What you are asked to do:
An exact repetition of the data below, without images, is the expected answer.

-- Opening Marker --

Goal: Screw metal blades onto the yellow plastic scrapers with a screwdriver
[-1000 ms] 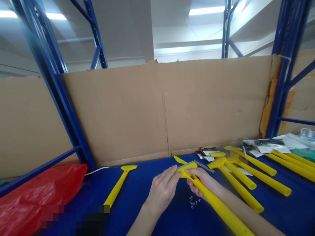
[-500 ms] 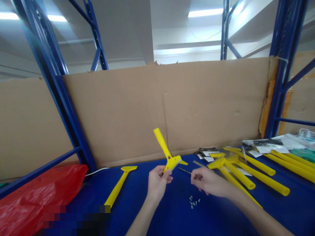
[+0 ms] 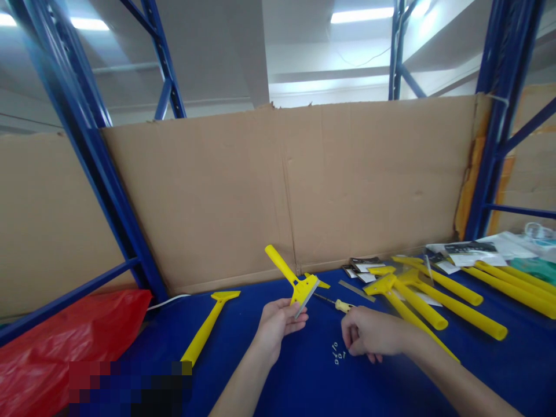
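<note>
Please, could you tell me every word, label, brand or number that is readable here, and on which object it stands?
No text is readable.
Packet at the far right: pale marks on black, possibly print, too small and blurred to read.
Packets by the cardboard, at its foot: too small to read.
Yellow scraper in the left hand: no lettering visible.

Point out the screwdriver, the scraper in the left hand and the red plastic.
Screwdriver (image 3: 344,306): head view, on its pale handle.
Scraper (image 3: 304,288): head view, on its yellow blade holder.
Red plastic (image 3: 93,327): head view, on its crumpled surface.
</note>
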Demonstrator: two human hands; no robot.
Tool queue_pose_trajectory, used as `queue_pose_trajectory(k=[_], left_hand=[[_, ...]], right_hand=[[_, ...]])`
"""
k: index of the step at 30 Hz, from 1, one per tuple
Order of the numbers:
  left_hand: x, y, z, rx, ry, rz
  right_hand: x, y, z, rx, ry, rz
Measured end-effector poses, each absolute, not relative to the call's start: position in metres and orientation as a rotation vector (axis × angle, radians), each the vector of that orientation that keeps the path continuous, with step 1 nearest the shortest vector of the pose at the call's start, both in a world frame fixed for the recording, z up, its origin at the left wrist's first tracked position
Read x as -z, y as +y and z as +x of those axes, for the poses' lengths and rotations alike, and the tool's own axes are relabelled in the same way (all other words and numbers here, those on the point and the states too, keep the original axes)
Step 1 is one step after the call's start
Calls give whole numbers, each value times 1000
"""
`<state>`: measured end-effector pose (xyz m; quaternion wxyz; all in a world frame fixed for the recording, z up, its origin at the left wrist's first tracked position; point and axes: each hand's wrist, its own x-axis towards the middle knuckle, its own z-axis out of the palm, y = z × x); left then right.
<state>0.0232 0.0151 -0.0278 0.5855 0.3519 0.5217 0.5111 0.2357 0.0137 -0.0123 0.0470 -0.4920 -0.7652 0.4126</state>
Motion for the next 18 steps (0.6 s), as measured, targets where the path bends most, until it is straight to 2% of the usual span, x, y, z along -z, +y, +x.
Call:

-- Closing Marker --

Written response:
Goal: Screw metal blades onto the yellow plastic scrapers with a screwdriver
[-1000 ms] 
[-500 ms] 
[+0 ms] 
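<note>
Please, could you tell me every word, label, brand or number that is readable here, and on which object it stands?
No text is readable.
Packet at the far right: pale marks on black, possibly print, too small and blurred to read.
Packets by the cardboard, at its foot: too small to read.
Yellow scraper in the left hand: no lettering visible.

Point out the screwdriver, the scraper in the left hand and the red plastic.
Screwdriver (image 3: 344,306): head view, on its pale handle.
Scraper (image 3: 304,288): head view, on its yellow blade holder.
Red plastic (image 3: 93,327): head view, on its crumpled surface.
</note>
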Demonstrator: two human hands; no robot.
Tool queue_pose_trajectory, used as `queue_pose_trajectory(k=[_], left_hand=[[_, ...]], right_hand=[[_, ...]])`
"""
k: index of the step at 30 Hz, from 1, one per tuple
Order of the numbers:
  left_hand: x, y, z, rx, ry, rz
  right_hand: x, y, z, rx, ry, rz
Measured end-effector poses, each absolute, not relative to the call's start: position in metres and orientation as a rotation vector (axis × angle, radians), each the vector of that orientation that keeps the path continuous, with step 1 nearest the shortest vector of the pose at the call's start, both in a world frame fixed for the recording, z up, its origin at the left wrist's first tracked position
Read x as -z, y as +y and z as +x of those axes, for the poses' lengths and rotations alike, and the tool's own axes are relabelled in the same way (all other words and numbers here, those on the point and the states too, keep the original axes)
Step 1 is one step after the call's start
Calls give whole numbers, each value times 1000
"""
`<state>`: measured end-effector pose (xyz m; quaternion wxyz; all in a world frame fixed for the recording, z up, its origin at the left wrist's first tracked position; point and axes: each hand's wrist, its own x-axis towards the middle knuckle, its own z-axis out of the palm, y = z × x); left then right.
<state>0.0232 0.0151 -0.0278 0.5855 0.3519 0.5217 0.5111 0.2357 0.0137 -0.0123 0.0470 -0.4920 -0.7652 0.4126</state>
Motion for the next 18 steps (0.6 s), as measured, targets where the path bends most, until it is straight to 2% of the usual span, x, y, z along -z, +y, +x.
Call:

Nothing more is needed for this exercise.